Flaminia Simonetti

Personal information
- Date of birth: 17 February 1997 (age 29)
- Place of birth: Rome, Italy
- Height: 1.54 m (5 ft 1 in)
- Position: Midfielder

Team information
- Current team: Como
- Number: 20

Senior career*
- Years: Team / Apps / (Gls)
- 2011–2012: Roma CF / 2 / (0)
- 2012–2016: Roma / 64+ / (4+)
- 2016: FC Neunkirch / 0 / (0)
- 2016–2019: Roma / 57 / (11)
- 2019–2020: → Empoli (loan) / 15 / (3)
- 2020–2024: Inter / 70 / (6)
- 2024–2026: Lazio / 42 / (4)
- 2026–: Como

International career^{‡}
- 2021–2022: Italy / 6 / (0)

= Flaminia Simonetti =

Italian footballer (born 1997)

Flaminia Simonetti (born 17 February 1997) is an Italian professional footballer who plays as a midfielder for Serie A club Como.

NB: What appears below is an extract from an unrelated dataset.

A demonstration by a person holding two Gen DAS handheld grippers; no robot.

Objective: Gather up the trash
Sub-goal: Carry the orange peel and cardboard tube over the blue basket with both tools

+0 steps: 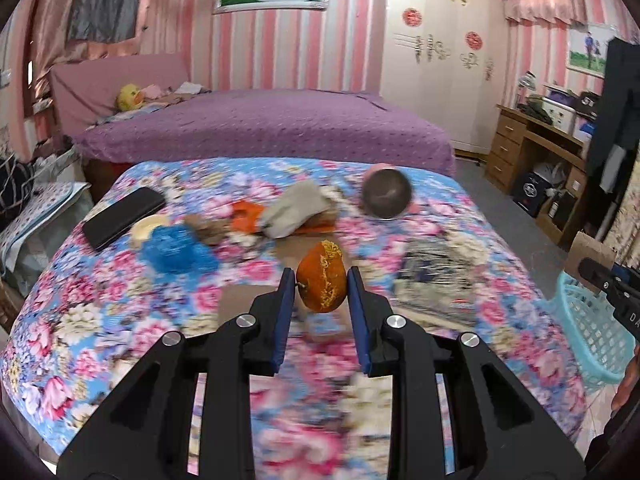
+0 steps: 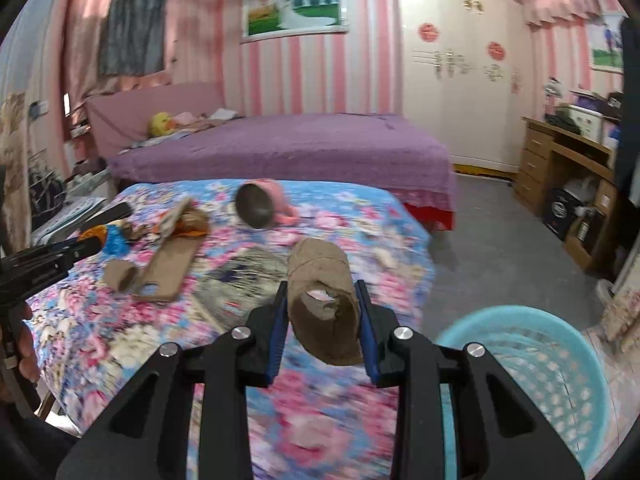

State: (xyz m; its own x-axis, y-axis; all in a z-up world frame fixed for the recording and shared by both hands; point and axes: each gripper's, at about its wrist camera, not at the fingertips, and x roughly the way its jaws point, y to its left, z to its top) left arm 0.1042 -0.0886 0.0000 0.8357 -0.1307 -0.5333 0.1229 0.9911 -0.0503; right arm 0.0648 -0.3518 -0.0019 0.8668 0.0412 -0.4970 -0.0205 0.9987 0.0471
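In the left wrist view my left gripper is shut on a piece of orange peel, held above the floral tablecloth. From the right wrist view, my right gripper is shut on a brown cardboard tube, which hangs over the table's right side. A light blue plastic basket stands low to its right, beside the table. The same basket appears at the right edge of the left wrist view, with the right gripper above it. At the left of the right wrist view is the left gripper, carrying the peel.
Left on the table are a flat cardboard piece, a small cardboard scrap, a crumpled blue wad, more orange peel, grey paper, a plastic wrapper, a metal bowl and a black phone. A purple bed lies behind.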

She has been capped for the Italy women's national team.

==Career==

===Club career===

At the age of 14, Simonetti debuted for Italian side Roma CF. In 2016, she signed for FC Neunkirch in Switzerland but left after a few days due to homesickness. After that, she signed for Italian club Roma.

===International career===

Simonetti represented Italy at the UEFA Women's Euro 2022.

==Personal life==

She is the sister of footballer Pier Luigi Simonetti.